I eagerly got to the gate, but too early. I still had thirty minutes and the bus hadn’t arrived yet. I sat down against the wall. My first moment of respite brought two things into relief: number one, the sound of No Doubt’s “Spiderwebs” playing through distant speakers, a perfect soundtrack to Satan’s rich tapestry; and number two, Number Two. I started to feel the rumblings of my own bowels. The pins and needles of an oncoming shit heightened the meditation on whether to suffer a Port Authority bathroom or a bus bathroom. Sometimes the options you are faced with make you curse the freedom to have any options at all. After some strategizing and self-analysis, I decided to wait it out and head straight to the bus bathroom while it was still virginal.
My phone was dying, my ass was dying. Like stray dogs in the night, my ass and the surrounding ass smells howled at each other.
Finally, the bus.
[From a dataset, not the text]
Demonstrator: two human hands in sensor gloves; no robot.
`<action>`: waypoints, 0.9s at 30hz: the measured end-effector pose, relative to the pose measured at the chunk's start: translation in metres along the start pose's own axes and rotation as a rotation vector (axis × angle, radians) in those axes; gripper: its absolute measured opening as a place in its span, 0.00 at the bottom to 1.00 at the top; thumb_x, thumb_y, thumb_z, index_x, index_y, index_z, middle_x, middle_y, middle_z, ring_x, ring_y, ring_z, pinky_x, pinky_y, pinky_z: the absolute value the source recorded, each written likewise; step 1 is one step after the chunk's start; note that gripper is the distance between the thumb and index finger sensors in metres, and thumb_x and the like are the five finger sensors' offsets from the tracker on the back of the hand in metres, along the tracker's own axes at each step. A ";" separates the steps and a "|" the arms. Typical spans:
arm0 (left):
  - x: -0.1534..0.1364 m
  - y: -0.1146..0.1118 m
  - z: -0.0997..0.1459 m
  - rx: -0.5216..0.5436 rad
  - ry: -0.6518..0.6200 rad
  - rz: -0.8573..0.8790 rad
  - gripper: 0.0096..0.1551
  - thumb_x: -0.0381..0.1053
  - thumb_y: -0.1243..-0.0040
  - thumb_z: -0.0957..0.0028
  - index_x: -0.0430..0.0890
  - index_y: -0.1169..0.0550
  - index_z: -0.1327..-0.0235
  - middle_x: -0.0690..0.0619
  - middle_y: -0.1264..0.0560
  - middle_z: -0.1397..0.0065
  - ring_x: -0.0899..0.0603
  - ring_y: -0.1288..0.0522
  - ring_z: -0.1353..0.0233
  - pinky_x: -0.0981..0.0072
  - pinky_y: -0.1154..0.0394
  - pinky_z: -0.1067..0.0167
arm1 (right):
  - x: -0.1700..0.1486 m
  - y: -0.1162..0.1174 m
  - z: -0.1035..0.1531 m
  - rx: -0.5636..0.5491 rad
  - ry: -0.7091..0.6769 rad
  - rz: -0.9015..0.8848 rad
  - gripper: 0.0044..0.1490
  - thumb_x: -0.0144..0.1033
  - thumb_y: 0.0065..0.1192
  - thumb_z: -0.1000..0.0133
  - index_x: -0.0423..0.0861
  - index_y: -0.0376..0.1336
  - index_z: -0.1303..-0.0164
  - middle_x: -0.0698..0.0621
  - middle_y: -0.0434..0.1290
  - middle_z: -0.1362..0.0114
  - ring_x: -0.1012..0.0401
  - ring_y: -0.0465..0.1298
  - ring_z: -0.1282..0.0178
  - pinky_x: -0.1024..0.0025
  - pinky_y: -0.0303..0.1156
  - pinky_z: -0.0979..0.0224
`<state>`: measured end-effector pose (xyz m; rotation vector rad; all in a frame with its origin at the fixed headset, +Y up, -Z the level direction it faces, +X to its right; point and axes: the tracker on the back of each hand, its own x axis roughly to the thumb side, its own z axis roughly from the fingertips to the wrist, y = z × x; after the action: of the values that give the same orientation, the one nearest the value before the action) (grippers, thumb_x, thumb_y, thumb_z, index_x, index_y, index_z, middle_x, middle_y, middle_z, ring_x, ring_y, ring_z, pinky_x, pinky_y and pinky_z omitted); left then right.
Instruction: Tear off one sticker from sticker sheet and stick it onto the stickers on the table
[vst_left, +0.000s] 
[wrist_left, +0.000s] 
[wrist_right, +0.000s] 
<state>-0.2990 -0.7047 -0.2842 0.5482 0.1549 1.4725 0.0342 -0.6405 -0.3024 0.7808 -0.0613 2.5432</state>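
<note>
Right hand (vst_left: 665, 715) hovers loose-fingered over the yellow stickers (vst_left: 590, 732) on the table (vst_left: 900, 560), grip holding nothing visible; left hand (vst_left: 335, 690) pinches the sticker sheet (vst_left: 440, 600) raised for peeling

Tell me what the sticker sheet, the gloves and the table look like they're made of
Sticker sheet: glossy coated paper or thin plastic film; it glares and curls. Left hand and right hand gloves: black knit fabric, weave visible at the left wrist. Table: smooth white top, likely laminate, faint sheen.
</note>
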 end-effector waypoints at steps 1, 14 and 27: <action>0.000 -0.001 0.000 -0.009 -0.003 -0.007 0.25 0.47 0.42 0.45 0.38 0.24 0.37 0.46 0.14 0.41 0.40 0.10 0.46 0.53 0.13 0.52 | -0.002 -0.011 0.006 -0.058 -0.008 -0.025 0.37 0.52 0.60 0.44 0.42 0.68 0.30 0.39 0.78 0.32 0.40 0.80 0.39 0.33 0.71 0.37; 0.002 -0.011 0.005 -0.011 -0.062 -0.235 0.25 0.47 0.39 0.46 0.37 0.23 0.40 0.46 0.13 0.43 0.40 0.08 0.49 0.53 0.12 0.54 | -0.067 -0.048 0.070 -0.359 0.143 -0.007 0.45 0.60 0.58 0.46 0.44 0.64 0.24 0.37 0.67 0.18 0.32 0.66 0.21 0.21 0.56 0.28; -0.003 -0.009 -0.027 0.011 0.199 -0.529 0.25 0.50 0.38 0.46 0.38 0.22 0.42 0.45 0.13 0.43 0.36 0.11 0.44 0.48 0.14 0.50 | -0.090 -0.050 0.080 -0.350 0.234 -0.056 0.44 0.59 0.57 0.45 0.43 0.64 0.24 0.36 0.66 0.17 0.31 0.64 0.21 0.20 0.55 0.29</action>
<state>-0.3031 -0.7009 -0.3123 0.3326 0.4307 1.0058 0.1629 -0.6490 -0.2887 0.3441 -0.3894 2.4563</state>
I boarded quickly, and without competition as they’re were only six other passengers. I went straight back and somehow the bathroom had already been gloriously defiled (or was locked in a perpetual state of defilement). It was too late to turn back now; it was either my pants or this abstract art called a Megabus toilet. A sad roll of toilet paper hung next to me, punished with the fate of hanging by garbage bag. I felt like high-fiving it, because in this moment, I truly understood relief. With the sound of that quick violent bus-flush, I knew I had made it, and there was nothing the city could do to stop me now. Goodbye New York! See you Monday!